No início da minha conversa com o José, puxei dos meus galões e falei-lhe dos muitos anos que trabalhei com livros, o que me terá permitido conhecer bastante bem o mercado editorial. No fim da nossa conversa lamentei a minha gabarolice, porque dos cinco livros que o José mencionou eu conhecia apenas um… Fica-me a satisfação de ter descoberto quatro títulos — todos difíceis de encontrar à venda em Portugal — e de ter adquirido novos conhecimentos, uma vez que fui forçada a investigar não só as obras, mas também os autores.
Fotografei-o numa viagem de metro, a caminho da Trindade. O José ouvia música e relia “Don Juan and The Art of Sexual Energy” para decidir se o seu filho já terá maturidade para lê-lo também. “Eu já conhecia um pouco da cultura mesoamericana ancestral e debruço-me sobre esta área em particular, a sexualidade, por considerá-la uma das mais importantes da vida. Acho que a sociedade ocidental tem hoje outra abertura para descobrir a sexualidade, mas somos ainda muito ingénuos. Recomendaria este livro a toda a gente que tem interesse no tema, gente disposta a descobrir uma perspectiva pouco comum e com abertura a culturas diferentes. Gosto muito de livros sobre outras culturas, livros na linha deste que se pode ler como um romance ou como um relato autobiográfico”, explicou.

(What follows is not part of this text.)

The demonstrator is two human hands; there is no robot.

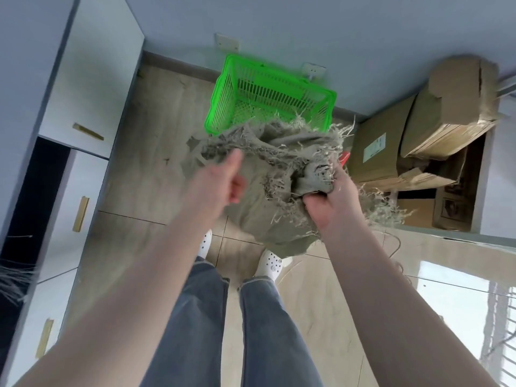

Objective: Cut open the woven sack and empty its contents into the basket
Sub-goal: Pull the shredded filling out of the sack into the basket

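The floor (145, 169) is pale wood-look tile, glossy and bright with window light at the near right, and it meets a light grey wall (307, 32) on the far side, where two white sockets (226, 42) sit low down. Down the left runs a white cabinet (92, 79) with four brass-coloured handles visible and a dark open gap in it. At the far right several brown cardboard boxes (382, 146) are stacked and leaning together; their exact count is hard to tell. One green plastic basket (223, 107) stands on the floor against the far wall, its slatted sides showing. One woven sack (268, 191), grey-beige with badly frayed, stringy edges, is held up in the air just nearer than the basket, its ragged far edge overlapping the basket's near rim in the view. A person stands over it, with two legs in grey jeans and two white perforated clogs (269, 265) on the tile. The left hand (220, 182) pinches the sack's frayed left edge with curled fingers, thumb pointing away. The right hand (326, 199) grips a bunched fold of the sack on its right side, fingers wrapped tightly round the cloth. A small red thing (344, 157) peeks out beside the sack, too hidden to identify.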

Uma leitura na diagonal dos comentários ao livro na Amazon.com revela que o conteúdo da obra é algo controverso: a maioria dos leitores atribui 5 estrelas ao livro (a classificação máxima), mas os restantes dão-lhe apenas 1 estrela (a pior classificação), havendo muito poucas avaliações a meio da tabela. Parece, portanto, que ou se adora ou se detesta “Don Juan and The Art of Sexual Energy”. E no que toca à idoneidade da autora, as opiniões também divergem: a editora Simon & Schuster apresenta Merilyn Tunneshende como sendo uma feiticeira Toltec e também uma Nagual — isto é, alguém que tem a capacidade de se transformar num ser que é metade mulher e metade animal — que, após 20 anos de aprendizagem no deserto mexicano, se dedicou, por exemplo, à cura através da energia, à participação em palestras, à realização de workshops e à escrita; não são poucos, no entanto, os que consideram esta discípula de Carlos Castañeda uma charlatã.
Porque gosta de ler vários livros ao mesmo tempo, o José trazia um outro na mochila que me mostrou também. Tratava-se de “Great Waters: An Atlantic Passage” que, de acordo com o editor, é “uma notável meditação científica e exploração espiritual de um dos recursos naturais que menos valorizamos — o Oceano Atlântico”. E depois, ao perguntar-lhe sobre os livros da sua vida, ainda me falou dos seguintes: “Mundos Simultâneos”, da mítica colecção Argonauta, o primeiro livro que o marcou, ainda na pré-adolescência (uma história irritantemente adequada aos tempos que vivemos, embora o livro tenha sido publicado pela primeira vez há mais de sessenta anos); mais tarde, já com quinze ou dezasseis anos, “A Morte das Imagens”, romance de Helena Malheiro, foi outro marco; e por fim, mais ou menos com a mesma idade, “Amor de Perdição”, de Camilo Castelo Branco, cujo último capítulo recorda ter lido ao som de música com violinos e a chorar do princípio ao fim.
Foram apenas dez minutos de conversa. Tivéssemos nós tido mais tempo, suspeito que teria deixado a estação da Trindade com uma lista bem maior de títulos por explorar. É por isso que ao fim de quatro anos continuo viciada nesta tarefa inusitada que me impus: abordar gente que não conheço e pedir-lhes que me falem de livros.